The Chris Low Obscure Punk Tape Post…

The Apostles / Primal Chaos / Black Flag / The Heretics

Man about town, obscure punk enthusiast and general good guy, Chris Low late of Political Asylum, The Apostles, Oi Polloi, in the 1980’s and The Parkinsons in 1990’s, handed this tape to me on his birthday along with a load of others. I have uploaded this late because it is unfortunately been dubbed / copied onto tape by horrid mono means, i.e it only comes out of one speaker…bummer! Two other tapes Conflict at Brixton Ace 1982 supplied by Mark ‘Vegas’ Palmer starts off stereo then clicks into mono. Sadly to say Lugworm supplied a cassette tape recorded from Spaceward Studios of The Mobs LP recorded there. Not interested in The Mob LP as such but there is an alternative mix of ‘Stay’ which I was absolutely interested in. This track also plays on one speaker. Point of fact – nothing wrong with my cassette playback system!

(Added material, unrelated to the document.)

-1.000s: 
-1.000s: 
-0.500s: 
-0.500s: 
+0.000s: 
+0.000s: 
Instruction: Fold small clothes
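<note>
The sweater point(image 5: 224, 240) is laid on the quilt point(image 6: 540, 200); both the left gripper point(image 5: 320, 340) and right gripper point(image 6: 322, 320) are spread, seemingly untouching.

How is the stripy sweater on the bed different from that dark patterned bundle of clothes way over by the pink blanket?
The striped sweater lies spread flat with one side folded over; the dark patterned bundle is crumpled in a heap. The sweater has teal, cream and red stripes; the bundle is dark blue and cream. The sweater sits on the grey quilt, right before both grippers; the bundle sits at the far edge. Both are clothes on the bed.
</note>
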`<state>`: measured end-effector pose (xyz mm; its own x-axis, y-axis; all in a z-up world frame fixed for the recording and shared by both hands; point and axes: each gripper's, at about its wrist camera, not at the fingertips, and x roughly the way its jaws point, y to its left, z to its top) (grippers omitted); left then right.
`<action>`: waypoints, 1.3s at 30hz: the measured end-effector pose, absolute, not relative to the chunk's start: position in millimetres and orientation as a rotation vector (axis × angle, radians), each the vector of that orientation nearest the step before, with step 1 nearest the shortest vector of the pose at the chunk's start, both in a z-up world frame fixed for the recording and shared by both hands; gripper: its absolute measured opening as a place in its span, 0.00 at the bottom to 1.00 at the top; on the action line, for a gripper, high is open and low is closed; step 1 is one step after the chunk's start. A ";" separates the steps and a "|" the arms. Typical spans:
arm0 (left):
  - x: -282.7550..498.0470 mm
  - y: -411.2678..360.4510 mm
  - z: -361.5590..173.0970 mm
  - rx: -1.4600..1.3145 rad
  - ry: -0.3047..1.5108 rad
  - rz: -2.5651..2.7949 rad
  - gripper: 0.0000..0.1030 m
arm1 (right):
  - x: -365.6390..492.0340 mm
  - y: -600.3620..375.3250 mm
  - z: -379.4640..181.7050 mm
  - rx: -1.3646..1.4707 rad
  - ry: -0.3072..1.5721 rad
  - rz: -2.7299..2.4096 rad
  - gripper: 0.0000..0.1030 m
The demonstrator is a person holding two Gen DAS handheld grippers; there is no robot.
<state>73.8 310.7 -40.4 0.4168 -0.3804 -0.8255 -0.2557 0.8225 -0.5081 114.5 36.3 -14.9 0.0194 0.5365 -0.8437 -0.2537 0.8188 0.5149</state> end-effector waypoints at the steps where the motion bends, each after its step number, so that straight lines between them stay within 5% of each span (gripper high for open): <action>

Any how, I do not like putting up faulty or mono cassettes onto this site, but this has to be an exception because of the rarity value. The Apostles, Primal Chaos, Black Flag, and The Heretics all for the price of…well nothing. Not sure of the history of the tape, no doubt Chris will comment on it. Not sure of the line up, track listing or anything else. Again I hope Chris or his chum Nic will comment. On the B-Side of the tape is a Flux live gig and a Napalm Death practice. All I the info I got what was written on the tape itself, just band names basically. I actually have not heard this tape yet cos wifey needed me to do something so I just let it play…hope Bucks Fizz does not come on half way through the recordings!

Info from Nic:

The Apostles:
Pete The Plectrum (later formed part of ‘The Hunt’ on the first LP)
Some Men Are Born To Rule (the first song the group ever wrote)
? (This isn’t from this time period if I remember correctly – it features the drum machine: is it ‘The Island’, Chris?)
Solidaridad Proletaria (This is the original title at the time of recording: it was later changed to ‘A New World In Our Hearts’ and was re-recorded on both tape and vinyl)
Killing for Peace
Proletarian Autonomy (later re-recorded on tape and vinyl)
Time Bomb
Stoke Newington 8 (later re-recorded on tape and vinyl)

Primal Chaos – Rehearsal 1982:
Systems Slave (This isn’t part of their ‘Fighting for a Future’ rehearsal tape)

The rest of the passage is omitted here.